Question

What would be the change in pressure in a sealed 10.0 l vessel due to the formation of n2 gas when the ammonium nitrite in 2.40 l of 0.900 m nh4no2 decomposes at 25.0°c?

Answer 1

Answer : The pressure of the gas will be, 5.285 atm

Solution : Given,

Volume of $N_2$ gas = 10 L

Temperature of gas = $25^oC=273+25=298K$   $(0^oC=273K)$

Volume of $NH_4NO_2$ = 2.40 L

Molarity of the ammonium nitrate solution = 0.9 M

First we have to calculate the moles of ammonium nitrate.

$\text{ Moles of }NH_4NO_2=\text{ Molarity of }NH_4NO_2\times \text{ Volume of }NH_4NO_2$

$\text{ Moles of }NH_4NO_2=(0.9mole/L)\times (2.40L)=2.16moles$

The balanced chemical reaction is,

$NH_4NO_2\rightarrow N_2+2H_2O$

From the balanced reaction, we conclude that

1 mole of $NH_4NO_2$ decomposes to give 1 mole of $N_2$ gas

2.16 moles of $NH_4NO_2$ decomposes to give 2.16 moles of $N_2$ gas

Now we have to calculate the pressure of the gas.

using ideal gas equation,

$PV=nRT$

where,

P = pressure of the gas

V = volume of the gas

T= temperature of the gas

n = number of moles of gas

R = gas constant = 0.0821 Latm/moleK

Now put all the given values in ideal gas equation, we get pressure of the gas.
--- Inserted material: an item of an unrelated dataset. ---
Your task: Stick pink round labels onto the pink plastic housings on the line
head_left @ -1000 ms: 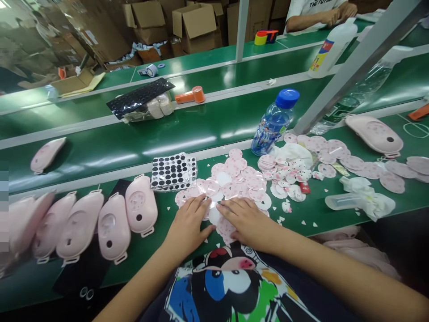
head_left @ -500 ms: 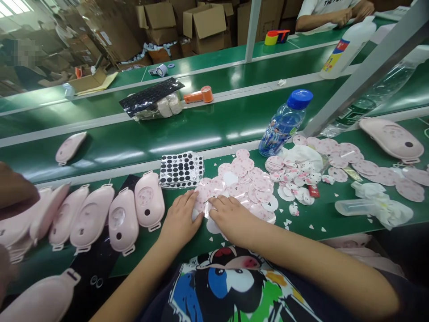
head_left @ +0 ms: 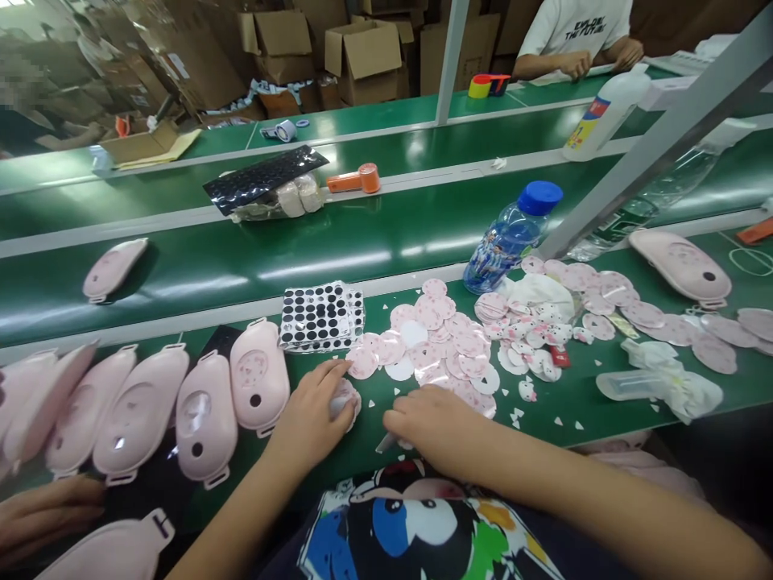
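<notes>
The left hand (head_left: 311,419) is curled, gripping a pink disc (head_left: 345,400) beside the pile of pink discs (head_left: 435,338), just right of a pink plastic shell (head_left: 259,374). The right hand (head_left: 431,423) lies open on the green bench (head_left: 543,411), holding nothing I can see. Across the line, a co-worker's white shirt (head_left: 571,28) reads "THE FUTURE".

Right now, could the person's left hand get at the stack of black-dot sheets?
Probably yes. The left hand is cupped on a curled pink disc, just in front of the black-dot sheets. Only a bare strip of green bench lies between them, so the way looks free.
</notes>
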Available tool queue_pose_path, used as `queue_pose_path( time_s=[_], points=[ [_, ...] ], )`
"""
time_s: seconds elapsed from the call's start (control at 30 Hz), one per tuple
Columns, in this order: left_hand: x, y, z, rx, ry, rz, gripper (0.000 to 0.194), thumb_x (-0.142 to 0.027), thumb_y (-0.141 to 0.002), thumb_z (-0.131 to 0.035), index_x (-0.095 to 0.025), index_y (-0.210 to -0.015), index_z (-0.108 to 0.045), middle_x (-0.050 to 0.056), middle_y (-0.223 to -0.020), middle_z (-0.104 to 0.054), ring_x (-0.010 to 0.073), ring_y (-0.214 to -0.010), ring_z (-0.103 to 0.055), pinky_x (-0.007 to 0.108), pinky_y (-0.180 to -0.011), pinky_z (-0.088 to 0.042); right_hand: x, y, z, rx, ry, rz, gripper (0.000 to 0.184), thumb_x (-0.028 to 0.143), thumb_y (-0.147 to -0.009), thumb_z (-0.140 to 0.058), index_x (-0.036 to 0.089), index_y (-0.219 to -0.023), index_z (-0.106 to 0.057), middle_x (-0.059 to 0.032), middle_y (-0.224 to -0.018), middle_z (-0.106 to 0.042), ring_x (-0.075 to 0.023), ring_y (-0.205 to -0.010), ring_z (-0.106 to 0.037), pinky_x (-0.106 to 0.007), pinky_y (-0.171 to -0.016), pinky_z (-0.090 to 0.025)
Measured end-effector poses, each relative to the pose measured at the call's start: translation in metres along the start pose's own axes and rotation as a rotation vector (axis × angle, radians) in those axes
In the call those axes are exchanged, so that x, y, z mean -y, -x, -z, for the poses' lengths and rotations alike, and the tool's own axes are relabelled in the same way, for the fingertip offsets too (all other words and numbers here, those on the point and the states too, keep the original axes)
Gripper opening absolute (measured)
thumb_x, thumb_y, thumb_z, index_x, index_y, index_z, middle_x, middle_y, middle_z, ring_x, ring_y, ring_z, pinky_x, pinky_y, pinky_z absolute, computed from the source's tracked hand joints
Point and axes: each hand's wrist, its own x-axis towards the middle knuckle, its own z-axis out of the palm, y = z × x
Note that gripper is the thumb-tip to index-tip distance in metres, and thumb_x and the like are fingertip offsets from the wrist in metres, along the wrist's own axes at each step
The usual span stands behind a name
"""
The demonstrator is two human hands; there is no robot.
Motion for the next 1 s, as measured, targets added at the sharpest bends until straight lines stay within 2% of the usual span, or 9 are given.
queue_pose_path(
  time_s=[0.07, 0.17, 0.27, 0.4, 0.53, 0.67, 0.83, 0.93, 1.0],
  points=[
    [0.0, 0.003, -0.001, 0.02, 0.0, -0.013, 0.045, -0.035, -0.088, -0.047, -0.022, -0.131, -0.049, 0.008, -0.136, -0.052, 0.0264, -0.124, -0.048, 0.045, -0.104, -0.042, -0.006, 0.014, -0.003, -0.124, -0.015, -0.089, 0.017, 0.007, -0.084, -0.05, 0.02, -0.093, -0.057, -0.0017, -0.085, -0.06, -0.0168, -0.076, -0.051, -0.032, -0.072, -0.036],
    [-0.002, 0.008, -0.005, 0.027, -0.048, -0.051, 0.046, -0.035, -0.088, -0.048, -0.021, -0.131, -0.049, 0.008, -0.138, -0.05, 0.0282, -0.126, -0.045, 0.048, -0.105, -0.041, -0.011, 0.026, -0.011, -0.251, -0.004, -0.148, 0.026, 0.006, -0.085, -0.046, 0.02, -0.104, -0.056, -0.0042, -0.102, -0.061, -0.0195, -0.097, -0.05, -0.035, -0.086, -0.034],
    [-0.005, 0.009, -0.009, 0.01, -0.085, -0.072, 0.046, -0.035, -0.088, -0.049, -0.022, -0.133, -0.047, 0.008, -0.139, -0.049, 0.0298, -0.127, -0.044, 0.052, -0.104, -0.041, -0.009, 0.024, -0.018, -0.254, -0.009, -0.093, 0.025, 0.009, -0.087, -0.046, 0.02, -0.106, -0.056, -0.0046, -0.113, -0.059, -0.0205, -0.104, -0.047, -0.035, -0.091, -0.032],
    [-0.007, 0.006, -0.013, -0.035, -0.059, -0.082, 0.043, -0.034, -0.091, -0.045, -0.021, -0.132, -0.044, 0.01, -0.142, -0.045, 0.0278, -0.128, -0.044, 0.051, -0.105, -0.04, -0.005, 0.015, -0.019, -0.234, 0.009, -0.112, 0.028, 0.008, -0.087, -0.043, 0.02, -0.108, -0.055, -0.0047, -0.099, -0.06, -0.0197, -0.093, -0.047, -0.034, -0.084, -0.033],
    [-0.005, -0.001, -0.025, -0.051, -0.069, -0.159, 0.046, -0.033, -0.092, -0.044, -0.02, -0.136, -0.04, 0.012, -0.147, -0.041, 0.029, -0.135, -0.037, 0.052, -0.108, -0.037, -0.007, 0.012, -0.014, -0.188, 0.04, -0.069, 0.019, 0.01, -0.089, -0.043, 0.02, -0.096, -0.057, -0.0041, -0.093, -0.059, -0.0191, -0.087, -0.047, -0.034, -0.08, -0.033],
    [-0.001, -0.008, -0.04, -0.075, -0.106, -0.225, 0.045, -0.03, -0.093, -0.042, -0.02, -0.137, -0.039, 0.013, -0.148, -0.04, 0.0287, -0.139, -0.032, 0.053, -0.111, -0.032, -0.014, 0.019, -0.016, -0.277, -0.009, -0.129, 0.02, 0.011, -0.088, -0.044, 0.02, -0.1, -0.058, -0.0039, -0.101, -0.061, -0.0193, -0.094, -0.047, -0.036, -0.086, -0.033],
    [-0.015, -0.02, -0.042, -0.085, -0.118, -0.267, 0.046, -0.028, -0.092, -0.042, -0.017, -0.136, -0.041, 0.014, -0.148, -0.04, 0.03, -0.139, -0.031, 0.053, -0.11, -0.033, -0.022, 0.031, -0.02, -0.362, -0.148, -0.313, 0.022, 0.009, -0.085, -0.044, 0.02, -0.097, -0.059, -0.0045, -0.102, -0.061, -0.0205, -0.1, -0.048, -0.036, -0.092, -0.035],
    [-0.032, -0.037, -0.035, -0.049, -0.058, -0.31, 0.047, -0.025, -0.091, -0.041, -0.016, -0.137, -0.04, 0.013, -0.146, -0.043, 0.0283, -0.136, -0.038, 0.05, -0.11, -0.036, -0.032, 0.038, -0.008, -0.405, -0.223, -0.508, 0.02, 0.009, -0.083, -0.045, 0.02, -0.093, -0.058, -0.0075, -0.121, -0.054, -0.0238, -0.117, -0.042, -0.041, -0.101, -0.032],
    [-0.041, -0.053, -0.031, -0.051, 0.011, -0.312, 0.045, -0.022, -0.091, -0.039, -0.016, -0.135, -0.042, 0.013, -0.144, -0.045, 0.0263, -0.133, -0.041, 0.047, -0.109, -0.037, -0.045, 0.039, 0.008, -0.37, -0.251, -0.648, 0.015, 0.013, -0.083, -0.044, 0.019, -0.089, -0.057, -0.0093, -0.137, -0.042, -0.0275, -0.129, -0.033, -0.046, -0.105, -0.029]
  ],
)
$P=\frac{nRT}{V}=\frac{(2.16mole)\times (0.0821Latm/moleK)\times (298K)}{10L}=5.285atm$

Therefore, the pressure of the gas will be, 5.285 atm

Answer 2

The  change  in pressure in a sealed 10.0L vessel  is 5.28 atm

calculation

The pressure is calculated using the ideal gas equation

That is   P=n RT

where;

P (pressure)= ?

v( volume) = 10.0 L

n( number of moles)  which is calculated as below

write the equation  for  decomposition  of   NH₄NO₂

NH₄NO₂  →  N₂  +2H₂O

Find the moles of NH₄NO₂

 moles = molarity x volume in liters

= 2.40 l x 0.900 M =2.16 moles

Use the mole ratio to determine the  moles of N₂

that is from equation above  NH₄NO₂:N₂ is 1:1 therefore the moles of N₂ is also =2.16 moles

R(gas constant) =0.0821 l.atm/mol.K

T(temperature)  = 25° c  into kelvin = 25 +273 =298 K

make p the  subject of the formula  by diving both side  by  V

P = nRT/V

p ={ (2.16 moles x 0.0821 L.atm/mol.K  x 298 K) /10.0 L} = 5.28  atm.